There exists a remnant of GPs at the mixed-billing practice that agreed with the doctor who left but didn’t want to speak up. They are now afraid to bulk bill the patients they always have for fear of being called out and treated in a similar manner.
Needless to say the culture at this mixed-billing practice isn’t exactly one of sisters and brothers in arms performing high levels of team-based care. It’s a little more East Germany pre-1989 from the sounds of things, at least at the moment.
Not exactly the sort of culture you want if you want to be nurturing the benefits of team-based medicine, a major argument for mixed billing, the other being that the system can afford for the well off to pay extra, so long as you keep looking after those who can’t with bulk billing. And this helps everyone because it’s a money stressed funding paradigm.
How then might culture be evolving in those practices that are moving to 100% bulk billing?
I have two different corporate bulk-billing practices in my area, and one urgent clinic.
The two corporates could hardly be further apart in culture. One reminds me of the movie Solomon’s Mines. The other seems to be pretty well managed from a people and culture perspective.
Squint just a little and you’d swear most of the doctors were happy and so is a reasonable proportion of the patients.
Related
One possibly relevant observation: both of these practices are similar in profile and culture now to what they were prior to the announcement of the new regime ie, worlds apart.
The good one is a corporate which has been recognising the pattern of the Labor government backing more and more into bulk billing for some time – even if in words only – has worked out the scale game, invested, and recognised that happy doctors who don’t leave are productive doctors.
It is employing doctors that suit its model – mostly young, often part time, and more transactional – and providing them with good conditions and variety to keep them happy.
Nothing wrong with any of that. But it is going to be a different culture to that 100% mixed-billing practice for sure.

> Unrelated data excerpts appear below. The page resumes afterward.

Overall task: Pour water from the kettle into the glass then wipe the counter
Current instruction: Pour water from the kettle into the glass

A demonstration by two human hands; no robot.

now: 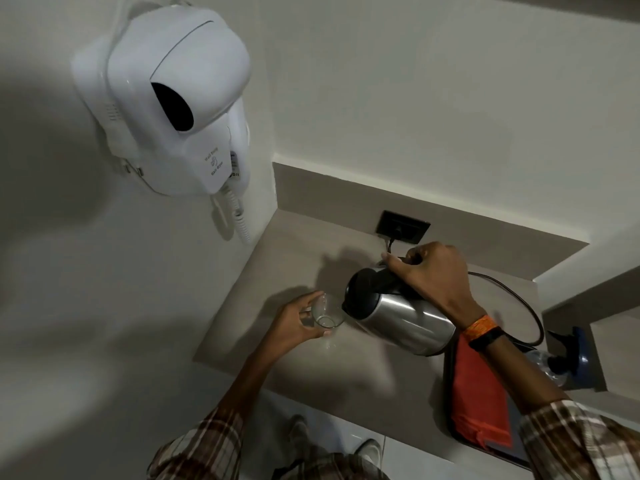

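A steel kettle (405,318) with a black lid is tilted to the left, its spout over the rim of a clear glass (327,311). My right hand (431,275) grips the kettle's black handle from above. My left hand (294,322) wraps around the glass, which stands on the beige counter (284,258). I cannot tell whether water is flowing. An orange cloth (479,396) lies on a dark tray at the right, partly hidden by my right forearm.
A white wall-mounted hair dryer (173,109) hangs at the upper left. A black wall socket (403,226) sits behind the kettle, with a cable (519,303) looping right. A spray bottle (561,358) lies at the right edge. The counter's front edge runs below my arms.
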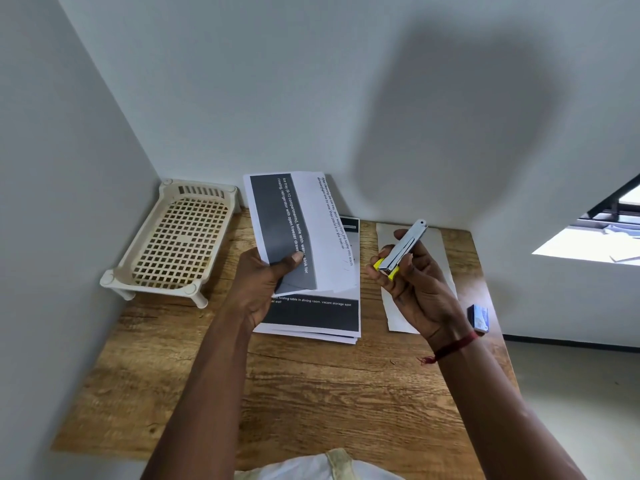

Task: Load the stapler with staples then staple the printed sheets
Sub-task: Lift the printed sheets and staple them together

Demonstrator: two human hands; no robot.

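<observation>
Sheets (304, 233) are pinched in the left hand (258, 289), lifted over the stack (311, 320) far on the surface (311, 393). The stapler (401, 249) is gripped in the right hand (415, 285), just right. Loading is judged done; stapling is left.

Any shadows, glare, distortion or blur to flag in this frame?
Head view: a large soft shadow on the back wall; the window is blown out; wide-angle distortion splays the walls; stapler and printed sheets are sharp, text legible.
</observation>
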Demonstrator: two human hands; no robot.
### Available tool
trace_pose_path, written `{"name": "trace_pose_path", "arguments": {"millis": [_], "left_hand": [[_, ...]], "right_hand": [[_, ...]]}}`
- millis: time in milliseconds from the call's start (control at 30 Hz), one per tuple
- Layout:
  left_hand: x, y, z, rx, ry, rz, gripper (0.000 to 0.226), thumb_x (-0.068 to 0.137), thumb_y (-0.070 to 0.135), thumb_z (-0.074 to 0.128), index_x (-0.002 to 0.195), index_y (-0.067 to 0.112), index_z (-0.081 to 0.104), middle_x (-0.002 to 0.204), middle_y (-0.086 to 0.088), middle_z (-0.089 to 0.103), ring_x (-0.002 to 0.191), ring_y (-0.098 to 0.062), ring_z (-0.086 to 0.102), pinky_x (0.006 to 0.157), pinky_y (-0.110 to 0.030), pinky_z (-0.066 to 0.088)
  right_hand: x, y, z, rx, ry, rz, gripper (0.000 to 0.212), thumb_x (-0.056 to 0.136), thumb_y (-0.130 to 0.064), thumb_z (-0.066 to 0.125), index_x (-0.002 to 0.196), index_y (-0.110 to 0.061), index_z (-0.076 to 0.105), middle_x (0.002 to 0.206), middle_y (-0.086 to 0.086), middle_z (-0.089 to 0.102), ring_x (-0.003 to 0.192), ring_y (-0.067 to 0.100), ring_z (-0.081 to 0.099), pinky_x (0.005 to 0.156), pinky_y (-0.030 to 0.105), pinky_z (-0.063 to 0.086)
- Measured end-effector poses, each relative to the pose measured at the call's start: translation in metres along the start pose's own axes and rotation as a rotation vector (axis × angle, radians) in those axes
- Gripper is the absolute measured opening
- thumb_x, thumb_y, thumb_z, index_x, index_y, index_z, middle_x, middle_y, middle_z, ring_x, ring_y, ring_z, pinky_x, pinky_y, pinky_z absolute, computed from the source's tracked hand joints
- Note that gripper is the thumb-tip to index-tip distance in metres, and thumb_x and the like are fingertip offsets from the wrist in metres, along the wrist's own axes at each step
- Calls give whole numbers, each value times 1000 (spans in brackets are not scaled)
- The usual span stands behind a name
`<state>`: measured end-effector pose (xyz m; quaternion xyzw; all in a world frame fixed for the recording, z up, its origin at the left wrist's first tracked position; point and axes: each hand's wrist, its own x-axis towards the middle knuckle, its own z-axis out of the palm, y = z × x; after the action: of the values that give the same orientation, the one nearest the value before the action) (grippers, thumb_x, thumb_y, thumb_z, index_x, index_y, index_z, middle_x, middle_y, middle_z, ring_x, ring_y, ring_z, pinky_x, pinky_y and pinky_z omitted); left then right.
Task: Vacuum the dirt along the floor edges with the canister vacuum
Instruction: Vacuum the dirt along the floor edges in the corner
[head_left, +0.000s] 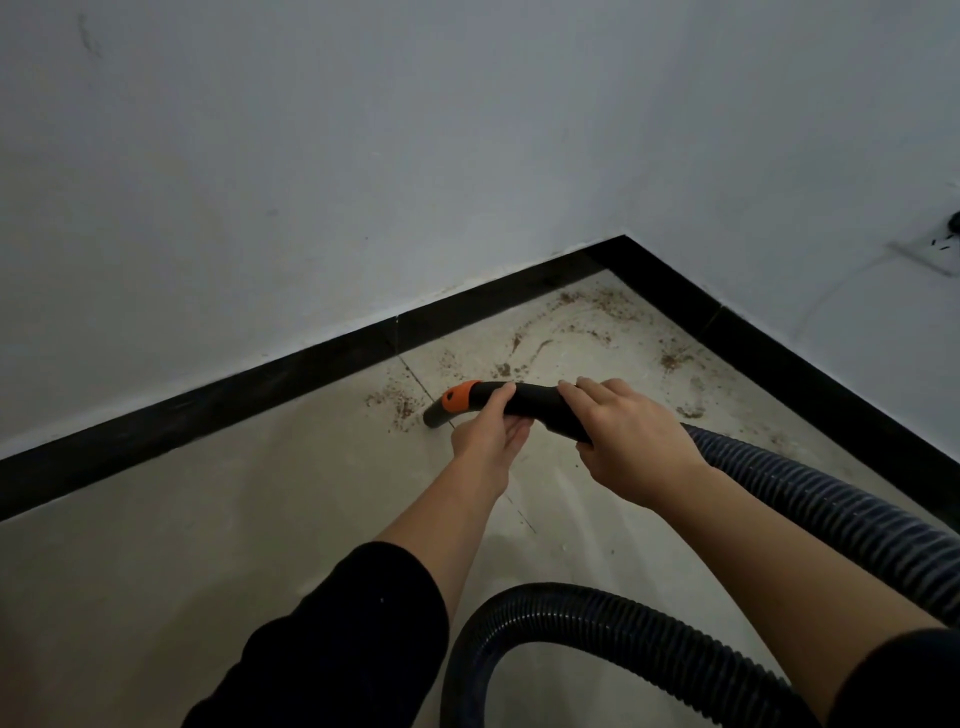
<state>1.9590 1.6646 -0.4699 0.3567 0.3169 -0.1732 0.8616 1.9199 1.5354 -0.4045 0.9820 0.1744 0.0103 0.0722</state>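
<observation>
A black vacuum handle (530, 400) with an orange collar bends down to a dark nozzle tip (435, 417) that touches the tiled floor. My left hand (488, 434) grips the handle from below, just behind the orange collar. My right hand (626, 436) grips its rear end from above, where the ribbed black hose (810, 499) joins. Brown dirt (397, 404) lies right beside the nozzle tip. More dirt (587, 306) is smeared toward the room corner.
A black skirting board (260, 387) runs along both white walls and meets at the corner (626, 244). The hose loops back across the floor near my arms (571, 613). A wall socket with a plug (935, 254) sits at the right edge.
</observation>
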Motion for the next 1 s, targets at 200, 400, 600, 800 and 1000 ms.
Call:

In market this group takes the high ground, like the government, arguing that bulk billing is all about more access and equity, which it would be, if the government had the budget and funded it properly, which it can’t and it doesn’t.
Some irony here on the equity angle, as this particular group is owned by private equity, not that PE can’t sometimes align a business model and profit with delivering the community something good.
But even this well-oiled corporate isn’t escaping the cultural issues being catalysed by the new incentive regime. It is the same group in the story above where the minority of GPs mixed billing were either converted to fit into the 100% model, or, in essence, purged.
So, no matter what the type of practice prior to the new incentive, post the new incentive we are going to see amplification of cultural differences, making the argument that we might be going two tiered more believable.
Getting GPs on the same page on important issues has always been somewhat of a “herding cats” exercise.
But that goes, in part at least, to their independent and creative nature.
Until now, the GP tribe has been characterised by a few key traits – patients first, passion for generalism, not overly transactional, independent, creative, stubborn – which although eclectic for sure, has been easily recognisable as “one tribe”.
The new bulk-billing regime hasn’t even started formally, and it’s already changing that quite a bit.